Geometric Mean and Useful Results: Formula, Properties & Examples

Geometric Mean and Useful Result: In mathematics and statistics, measures of central tendencies describe the summary of whole data set values. The most important measures of central tendencies are mean, median, mode, and range. Among these, the mean is defined as average numbers in the data set. The different types of mean are arithmetic mean (AM), geometric mean (GM) and harmonic mean (HM).

In the following article, let us learn more about the definition, formula, properties, applications of geometric mean, advantages and disadvantages, and the relation between AM, GM, and HM, along with some solved examples.

What is Arithmetic Mean?

The arithmetic mean or average is the ratio of the sum of all observations to the total number of observations. If a data set consists of the observations \({b_1},{b_2},{b_3}, \ldots ,{b_n},\) then the arithmetic mean \(B\) is given by

\(B = \frac{1}{n}\sum\limits_{i = 1}^n {{b_i}} \)

Example: The arithmetic mean of \(2, 8, 5, 9, 6,\) and \(12\) is \(\frac{{2 + 8 + 5 + 9 + 6 + 12}}{6} = \frac{{42}}{6} = 7\)

What is Harmonic Mean?

The harmonic mean is the ratio of the number of observations to the sum of the reciprocal of each observation. In other words, the harmonic mean is the reciprocal of the arithmetic mean of the reciprocals of the observations.

Example: The harmonic mean of \(1, 4,\) and \(4\) is \(\frac{3}{{\left( {1 + \frac{1}{4} + \frac{1}{4}} \right)}} = \frac{3}{{1.5}} = 2.\)

What is Geometric Mean?

The geometric mean (GM) is the average value or the mean that signifies the central tendency of the set of numbers by taking the root of the product of their values. In other words, we multiply the \(n\) values together and take out the \({n^{{\text{th}}}}\) root of all the numbers

Example: For three numbers \(9,4\) and \(2,\) \(GM = \sqrt[3]{{9 \times 4 \times 2}}\)

\( = \sqrt[3]{{72}}\)

\(GM = \sqrt[3]{{72}}\)

Geometric mean is also defined as the \({n^{{\rm{th}}}}\) root of the product of \(n\) values. Suppose, if you have two values, take the square root; if you have three, take the cube root; if you have four, then take the \({4^{{\rm{th}}}}\) root, and so on.

Formula

If \(G\) is the geometric mean between \(a\) and \(b,\) then the geometric mean between two numbers \(a\) and \(b\) is 

\(G = \sqrt {ab} \)

The geometric mean of a data with \(n\) observations is the \({n^{{\rm{th}}}}\) root of the product of the values. 
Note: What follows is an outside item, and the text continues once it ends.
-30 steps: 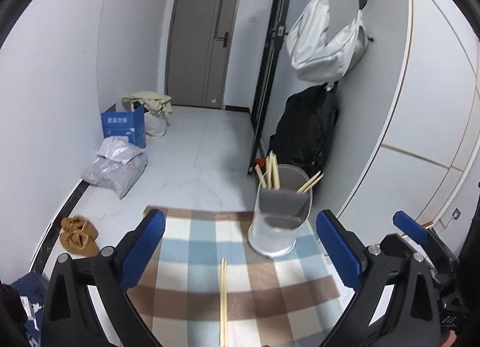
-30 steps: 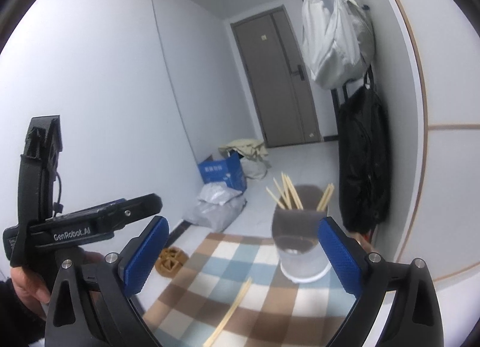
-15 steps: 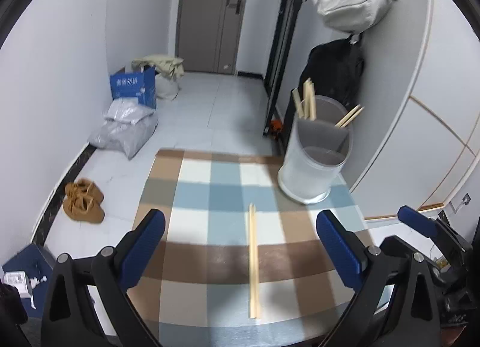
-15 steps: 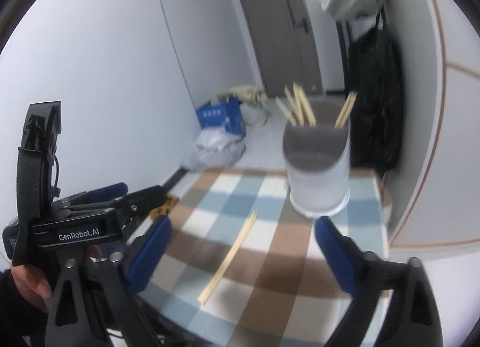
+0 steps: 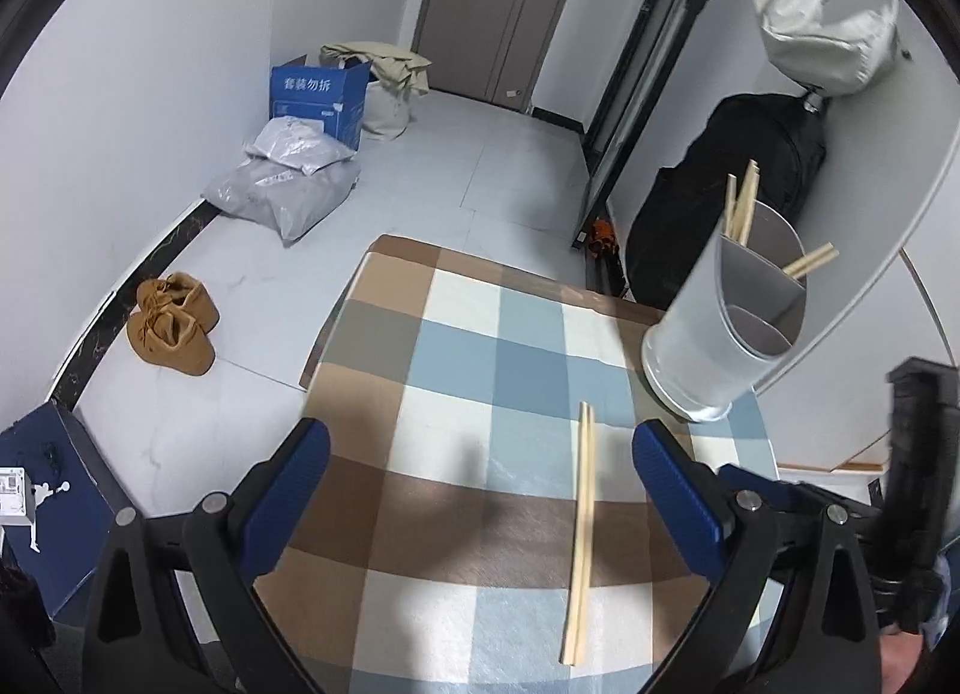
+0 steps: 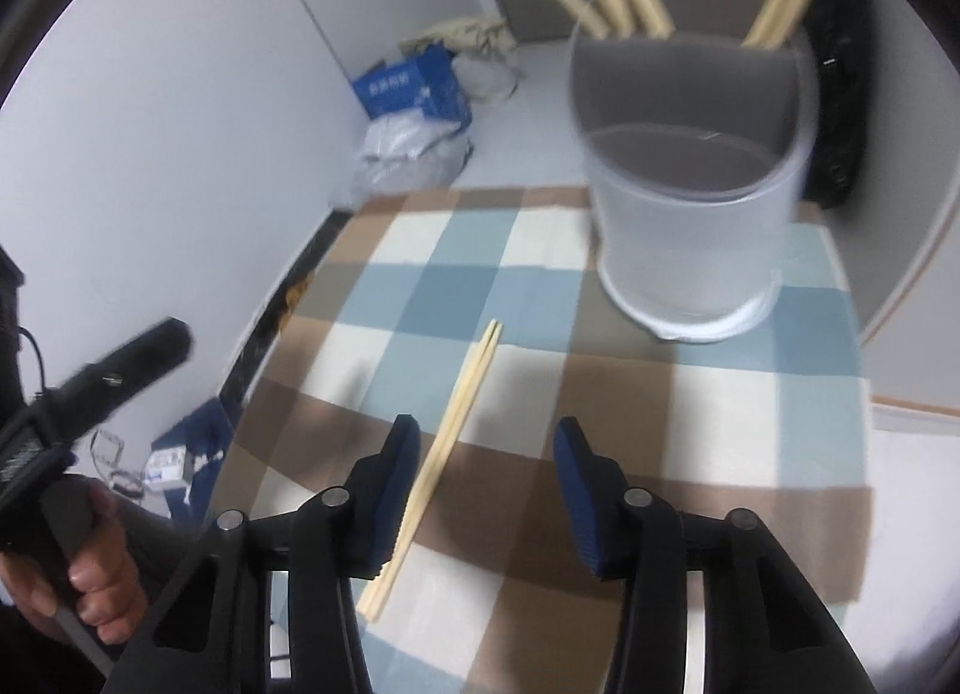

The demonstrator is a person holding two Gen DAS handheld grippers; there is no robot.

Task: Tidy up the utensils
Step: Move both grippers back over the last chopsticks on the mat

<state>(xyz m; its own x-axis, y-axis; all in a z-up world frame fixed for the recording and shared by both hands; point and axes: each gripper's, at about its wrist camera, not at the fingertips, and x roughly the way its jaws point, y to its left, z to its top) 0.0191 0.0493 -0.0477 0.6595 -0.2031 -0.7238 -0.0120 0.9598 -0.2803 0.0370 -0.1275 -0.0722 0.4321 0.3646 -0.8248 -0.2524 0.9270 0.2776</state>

Consider, \({x_1},{x_2}….{x_n}\) are \(n\) observations, for which our target is to determine the geometric mean. The formula is to calculate the geometric mean is given below

\(GM = \sqrt[n]{{{x_1} \times {x_2} \times \ldots {x_n}}}\)

\( \Rightarrow GM = {\left( {{x_1} \times {x_2} \times \ldots {x_n}} \right)^{\frac{1}{n}}}\)

It is also written as

\(GM = \sqrt[n]{{\prod\limits_{i = 1}^n {{x_i}} }}\)
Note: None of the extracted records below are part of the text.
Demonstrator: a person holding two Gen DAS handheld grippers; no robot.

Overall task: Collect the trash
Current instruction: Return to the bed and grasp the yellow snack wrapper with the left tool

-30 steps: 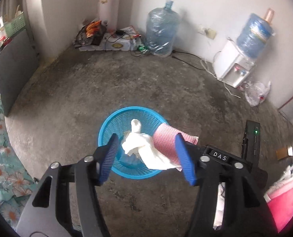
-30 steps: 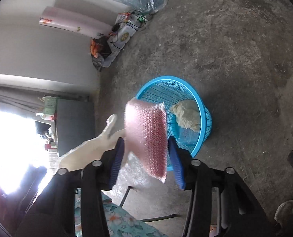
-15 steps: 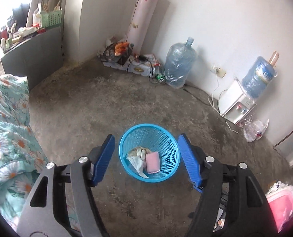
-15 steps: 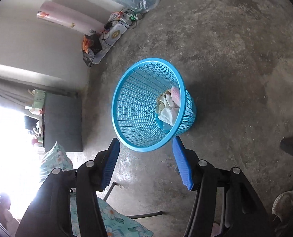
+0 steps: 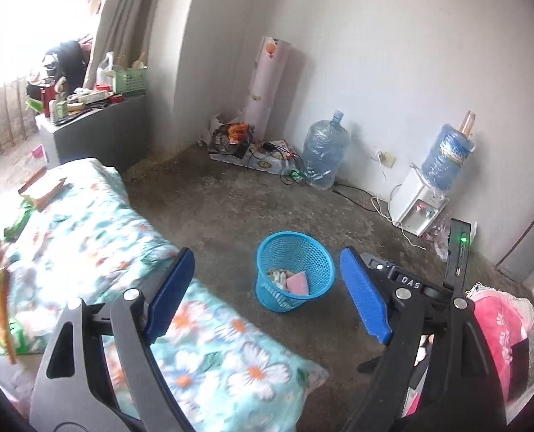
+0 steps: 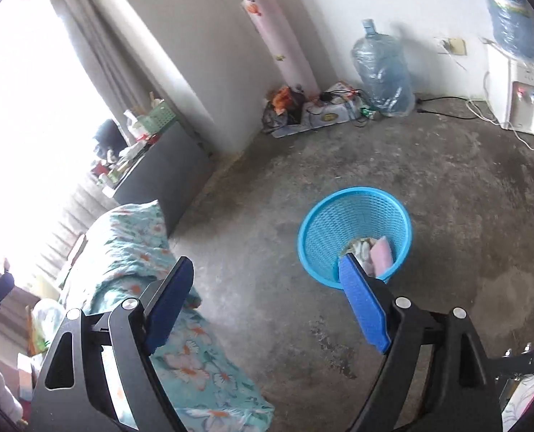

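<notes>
Both hand-held grippers hang wide open and empty: the left hand-held gripper (image 5: 270, 300) and the right hand-held gripper (image 6: 267, 300) are well above the floor (image 6: 447, 187). Between the left one's fingers shows the blue bin (image 5: 294, 270), upright on the concrete, with a pink pad (image 5: 297, 283) and crumpled white paper (image 5: 277, 274) lying at its bottom. To my eye this is the gap between drops: both loads are binned and more trash is being sought. Beside the bin stands the bed (image 5: 98, 223), where green wrappers (image 5: 18, 217) lie near its far end. Next, I'd judge, comes a turn toward the bed and an open-jawed reach for those wrappers.
</notes>
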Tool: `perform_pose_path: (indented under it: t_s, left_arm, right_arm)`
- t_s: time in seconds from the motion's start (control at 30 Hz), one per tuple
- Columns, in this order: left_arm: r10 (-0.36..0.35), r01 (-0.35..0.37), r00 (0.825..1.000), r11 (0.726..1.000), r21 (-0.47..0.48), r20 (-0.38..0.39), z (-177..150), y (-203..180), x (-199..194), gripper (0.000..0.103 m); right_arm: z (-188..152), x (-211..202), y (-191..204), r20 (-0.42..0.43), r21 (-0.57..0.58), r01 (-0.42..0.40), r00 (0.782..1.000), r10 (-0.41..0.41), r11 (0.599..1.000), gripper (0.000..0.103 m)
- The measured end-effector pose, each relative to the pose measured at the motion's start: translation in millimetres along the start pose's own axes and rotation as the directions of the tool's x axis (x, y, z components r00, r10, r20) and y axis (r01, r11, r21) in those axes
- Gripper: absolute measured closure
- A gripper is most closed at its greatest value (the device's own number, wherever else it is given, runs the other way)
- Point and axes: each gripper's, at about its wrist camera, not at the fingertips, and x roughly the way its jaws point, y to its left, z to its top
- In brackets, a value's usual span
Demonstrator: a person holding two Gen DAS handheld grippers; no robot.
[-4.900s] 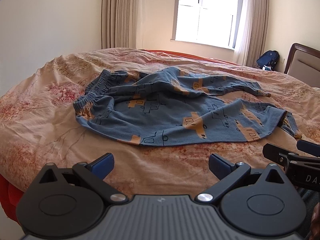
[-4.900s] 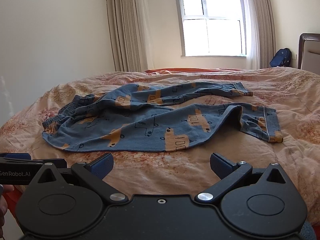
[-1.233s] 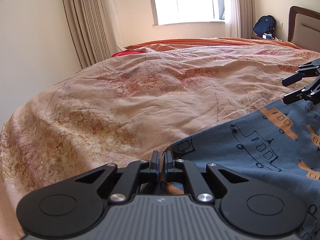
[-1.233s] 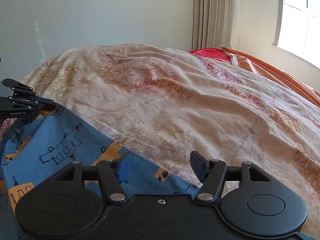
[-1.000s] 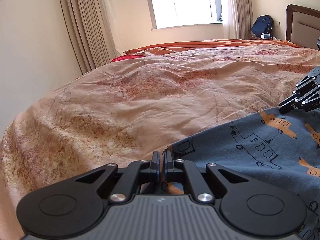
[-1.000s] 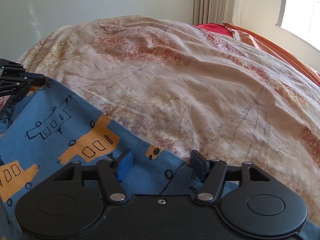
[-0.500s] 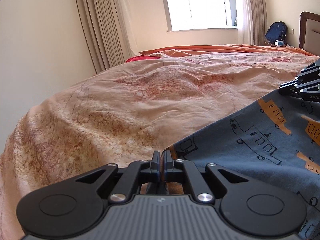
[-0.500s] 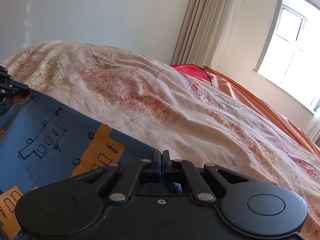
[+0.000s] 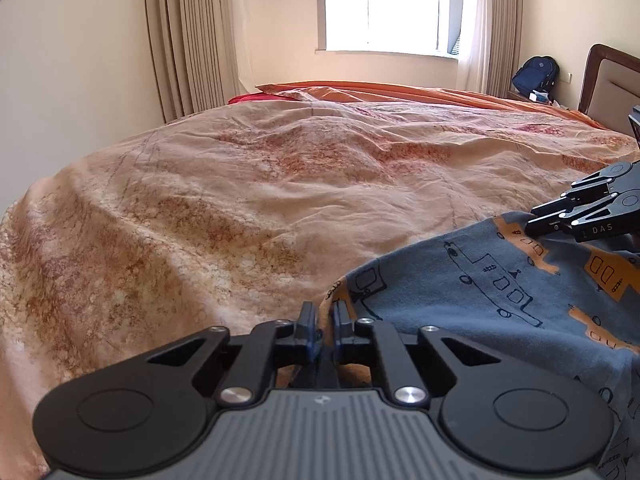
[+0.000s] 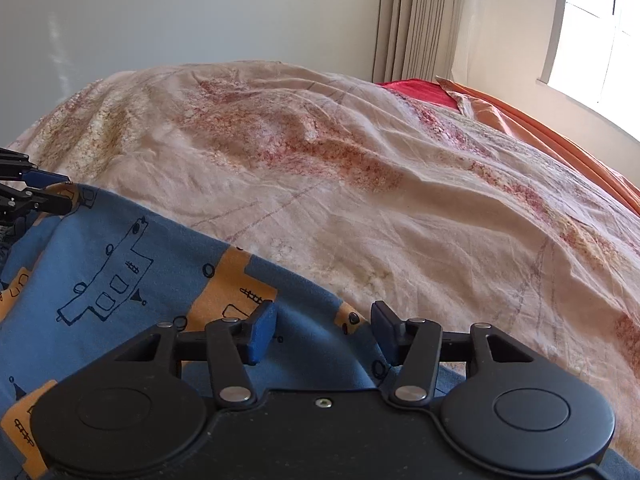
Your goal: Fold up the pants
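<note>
The blue pants (image 9: 500, 300) with orange vehicle prints lie spread on the bed, filling the lower right of the left wrist view and the lower left of the right wrist view (image 10: 120, 260). My left gripper (image 9: 323, 316) sits at one corner of the pants' edge. Its jaws are opening by a narrow gap, with the hem still between them. My right gripper (image 10: 322, 322) is opening too. Its blue pads stand well apart over the pants' edge, with cloth between them but not pinched. Each gripper shows in the other's view: the right gripper (image 9: 534, 220), the left gripper (image 10: 66, 191).
A wrinkled peach and red floral bedspread (image 9: 240, 200) covers the bed beyond the pants. An orange sheet (image 9: 380, 88) lies at its far side. Curtains (image 9: 188, 32) and a window (image 9: 384, 4) are behind, a headboard (image 9: 608, 80) and a dark backpack (image 9: 536, 72) at right.
The right gripper, shut on the pants' edge half a second ago, now has its pads well apart. The left jaws have parted slightly. Both hands shifted a little along the bed.
</note>
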Motion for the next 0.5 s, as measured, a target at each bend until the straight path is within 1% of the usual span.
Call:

Now, taking logarithm on both sides, then we get,

\(\log (GM) = \log {\left( {{x_1} \times {x_2} \times \ldots {x_n}} \right)^{\frac{1}{n}}}\)

\( \Rightarrow \log (GM) = \frac{1}{n}\log \left( {{x_1} \times {x_2} \times \ldots {x_n}} \right)\)
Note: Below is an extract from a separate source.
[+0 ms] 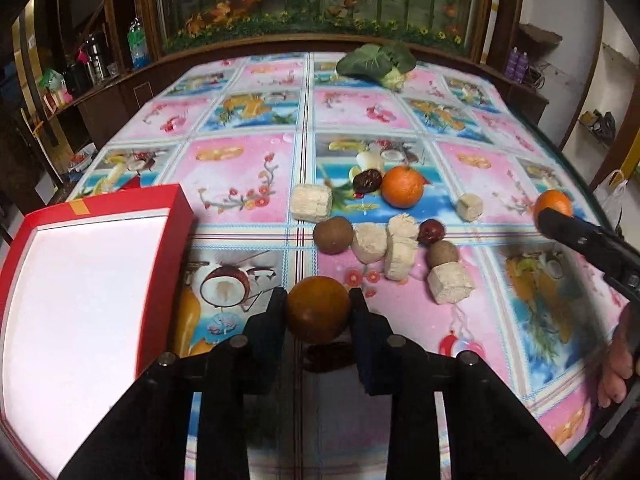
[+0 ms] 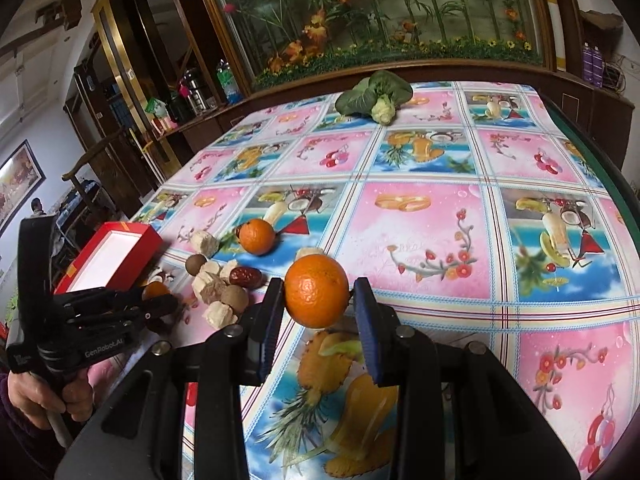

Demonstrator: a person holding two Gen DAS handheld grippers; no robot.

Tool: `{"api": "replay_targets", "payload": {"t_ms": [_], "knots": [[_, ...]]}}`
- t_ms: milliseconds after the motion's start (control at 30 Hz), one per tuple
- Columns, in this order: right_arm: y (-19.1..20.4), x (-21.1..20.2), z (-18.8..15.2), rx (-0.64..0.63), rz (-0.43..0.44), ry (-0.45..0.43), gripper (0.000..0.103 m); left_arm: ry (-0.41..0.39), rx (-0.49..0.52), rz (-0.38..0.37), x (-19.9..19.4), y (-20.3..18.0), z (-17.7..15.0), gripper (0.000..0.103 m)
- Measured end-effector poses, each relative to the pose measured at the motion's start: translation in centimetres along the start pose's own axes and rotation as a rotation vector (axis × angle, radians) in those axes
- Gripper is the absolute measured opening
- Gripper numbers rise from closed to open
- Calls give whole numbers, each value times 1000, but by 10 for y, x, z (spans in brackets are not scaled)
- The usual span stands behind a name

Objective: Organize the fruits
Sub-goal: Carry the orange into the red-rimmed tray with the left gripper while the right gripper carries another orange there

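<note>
My left gripper [image 1: 318, 312] is clenched on a dull orange fruit [image 1: 318, 308], one pad on each side of it, low over the tablecloth [image 1: 240, 168]; a dark red date [image 1: 326, 356] lies just below the fruit, between the fingers; to the left, just beside this gripper, sits the red box [image 1: 160, 240] with its bare white inside; my right gripper [image 2: 318, 300] grasps a bright orange [image 2: 317, 291], lifted clear of the cloth above a printed pineapple, well to the right of the pile; in the left view that orange [image 1: 554, 204] shows at the right edge behind the right gripper's dark tip [image 1: 552, 220]; beyond my left gripper lies the pile: a brown kiwi [image 1: 333, 235], several pale chunks [image 1: 370, 242] touching one another, a second date [image 1: 430, 232], a smaller brown fruit [image 1: 442, 254] resting against another pale chunk [image 1: 450, 284]; farther off a third orange [image 1: 402, 186] sits beside a dark date [image 1: 368, 180], with a pale block [image 1: 311, 202] to its left and a small chunk [image 1: 470, 207] apart to the right; at the far edge of the table lies a leafy green vegetable [image 1: 376, 62]; behind it stands a glass case of flowers [image 1: 320, 0]; my left hand [image 2: 44, 392] grips its handle at the near left of the right view.
</note>
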State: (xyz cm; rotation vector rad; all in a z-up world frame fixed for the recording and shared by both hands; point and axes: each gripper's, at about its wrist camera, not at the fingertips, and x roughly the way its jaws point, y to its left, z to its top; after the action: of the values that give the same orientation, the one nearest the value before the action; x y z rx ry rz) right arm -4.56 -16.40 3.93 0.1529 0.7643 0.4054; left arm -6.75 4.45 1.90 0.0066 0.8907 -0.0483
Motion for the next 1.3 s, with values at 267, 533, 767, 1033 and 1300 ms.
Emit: {"api": "replay_targets", "payload": {"t_ms": [267, 533, 767, 1033, 1300], "knots": [[-4, -2, 2, 8, -21, -22, 37, -120, -47, 0, -59, 20, -8, 30], [-2, -3, -1, -19, -59, -42, 37, -186, -117, 165, -95, 69, -30, 30], [36, -6, -6, -97, -44, -52, 37, -154, -167, 288, -89, 109, -47, 30], [152, 20, -17, -122, 261, 23, 38, -146, -184, 363, -93, 135, -64, 30], [237, 53, -27, -193, 372, 89, 38, -117, -218, 393, -87, 160, -77, 30]]}}
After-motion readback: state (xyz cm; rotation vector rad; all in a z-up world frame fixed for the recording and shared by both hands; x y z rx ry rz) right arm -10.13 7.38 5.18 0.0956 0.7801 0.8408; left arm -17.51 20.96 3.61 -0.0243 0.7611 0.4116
\( \Rightarrow \log (GM) = \frac{1}{n}\left( {\log {x_1} + \log {x_2} + \cdots + \log {x_n}} \right)\)

\( \Rightarrow \log (GM) = \frac{{\left( {\sum\nolimits_{i = 1}^{i = n} {\log {x_i}} } \right)}}{n}\)

Hence, the geometric mean is 

\(GM = {\rm{Antilog}}\frac{{\left( {\sum\nolimits_{i = 1}^{i = n} {\log {x_i}} } \right)}}{n}\)

Note: For grouped data, the geometric mean can be calculated as

\(GM = {\rm{Antilog}}\frac{{\left( {\sum f \log {x_i}} \right)}}{n}\)

where \(n = {f_1} + {f_2} + \cdots + {f_n}\)

Geometric Mean Vs Arithmetic Mean

The comparison of geometric mean and arithmetic mean is given below.

Relation Between AM, GM, and HM

Let \(a\) and \(b\) are the two numbers. 

Arithmetic mean between two numbers \(a\) and \(b\) is \(AM = \frac{{(a + b)}}{2}\)

\( \Rightarrow \frac{1}{{AM}} = \frac{2}{{(a + b)}} \ldots (i)\)

Geometric mean between two numbers \(a\) and \(b\) is \(GM = \sqrt {ab} \)

\( \Rightarrow G{M^2} = ab \ldots (ii)\)

Similarly, the harmonic mean between two numbers \(a\) and \(b\) is \(HM = \frac{2}{{\frac{1}{a} + \frac{1}{b}}}\)

\( \Rightarrow HM = \frac{2}{{\frac{{a + b}}{{ab}}}}\)

\( \Rightarrow HM = \frac{{2ab}}{{a + b}} \ldots (iii)\)

Now, substitute equation \((i)\) and equation \((ii)\) in equation \((iii),\) then we get

\(HM = \frac{{G{M^2}}}{{AM}}\)

\( \Rightarrow G{M^2} = AM \times HM\)

\( \Rightarrow GM = \sqrt {AM \times HM} \)

Properties of Geometric Mean

Some of the properties of geometric mean are:

• Geometric mean for the given set is always less than the arithmetic mean of that data.
• If each value in the data set is substituted by the geometric mean, then product of the values remains the same.
• The ratio of corresponding observations of the geometric mean in two series is equal to the ratio of their geometric means.
• The product of corresponding observations of the geometric mean in two series is equal to the product of their geometric means.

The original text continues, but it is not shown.